Top of MATERIALS PROVIDED

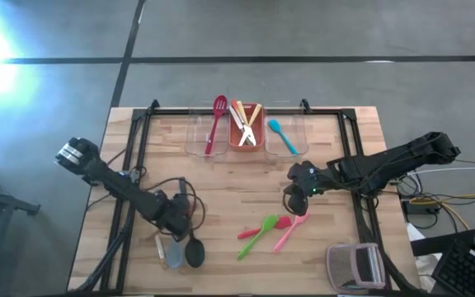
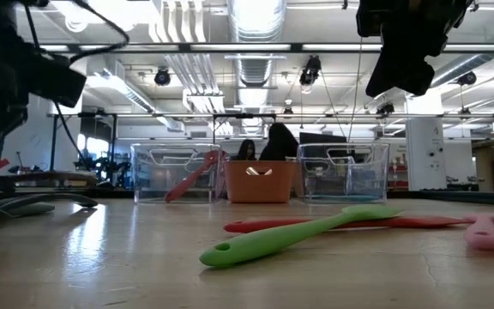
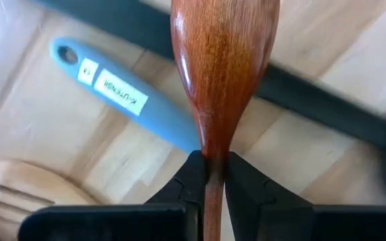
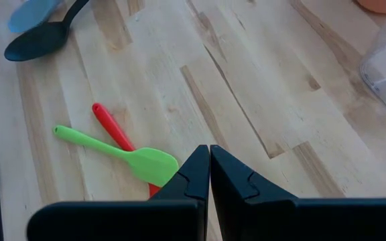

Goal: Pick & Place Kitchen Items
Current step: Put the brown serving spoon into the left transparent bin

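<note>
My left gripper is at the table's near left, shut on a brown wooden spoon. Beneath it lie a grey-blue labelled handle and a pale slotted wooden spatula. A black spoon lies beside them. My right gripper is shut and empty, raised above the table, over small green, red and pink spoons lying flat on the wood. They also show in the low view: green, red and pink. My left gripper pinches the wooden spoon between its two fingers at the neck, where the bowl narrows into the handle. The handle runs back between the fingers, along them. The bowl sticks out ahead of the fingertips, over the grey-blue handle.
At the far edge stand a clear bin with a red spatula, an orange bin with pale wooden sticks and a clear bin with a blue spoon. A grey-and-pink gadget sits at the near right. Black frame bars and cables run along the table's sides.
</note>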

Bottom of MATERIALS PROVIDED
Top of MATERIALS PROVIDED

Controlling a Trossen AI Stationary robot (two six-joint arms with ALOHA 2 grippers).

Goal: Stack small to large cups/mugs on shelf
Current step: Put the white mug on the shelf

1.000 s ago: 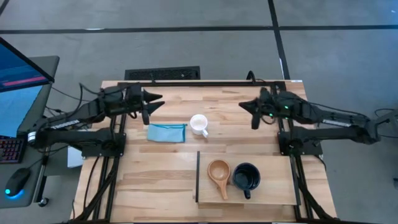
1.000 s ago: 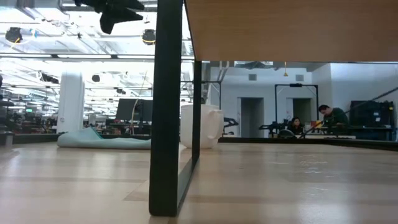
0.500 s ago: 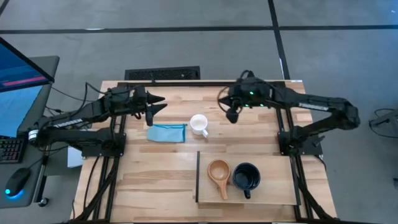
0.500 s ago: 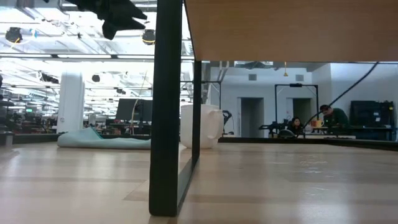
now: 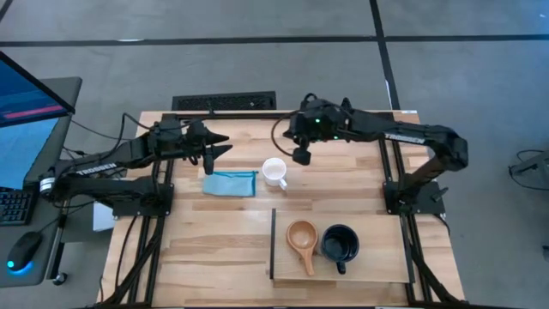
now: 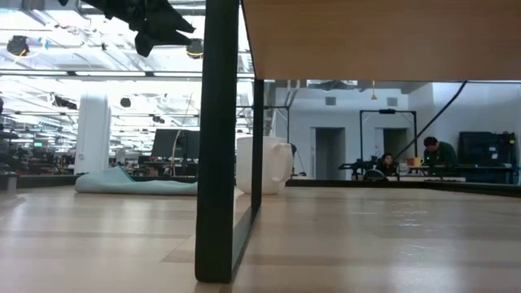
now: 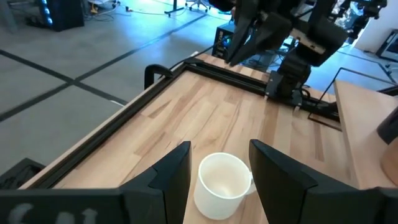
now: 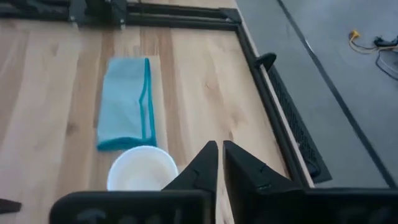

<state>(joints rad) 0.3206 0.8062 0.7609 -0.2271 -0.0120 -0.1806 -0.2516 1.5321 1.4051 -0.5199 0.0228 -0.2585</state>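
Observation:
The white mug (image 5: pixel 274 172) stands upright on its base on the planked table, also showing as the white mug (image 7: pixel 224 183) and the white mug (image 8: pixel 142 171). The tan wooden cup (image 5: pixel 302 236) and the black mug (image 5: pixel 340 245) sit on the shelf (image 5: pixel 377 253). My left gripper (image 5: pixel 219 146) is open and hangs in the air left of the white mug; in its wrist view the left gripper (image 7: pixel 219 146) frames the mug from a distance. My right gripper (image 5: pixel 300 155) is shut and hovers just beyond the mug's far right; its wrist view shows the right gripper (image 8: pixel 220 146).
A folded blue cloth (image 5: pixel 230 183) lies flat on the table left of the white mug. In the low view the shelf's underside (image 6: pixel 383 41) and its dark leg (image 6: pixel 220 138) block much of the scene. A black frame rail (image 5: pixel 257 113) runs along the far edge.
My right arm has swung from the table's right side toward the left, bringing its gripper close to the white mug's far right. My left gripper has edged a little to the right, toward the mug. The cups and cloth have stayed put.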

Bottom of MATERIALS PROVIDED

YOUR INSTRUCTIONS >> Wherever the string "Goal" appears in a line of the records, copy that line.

TASK SOLUTION >>
Goal: Pick & Place Kitchen Items
Goal: Stack small to large cups/mugs on shelf

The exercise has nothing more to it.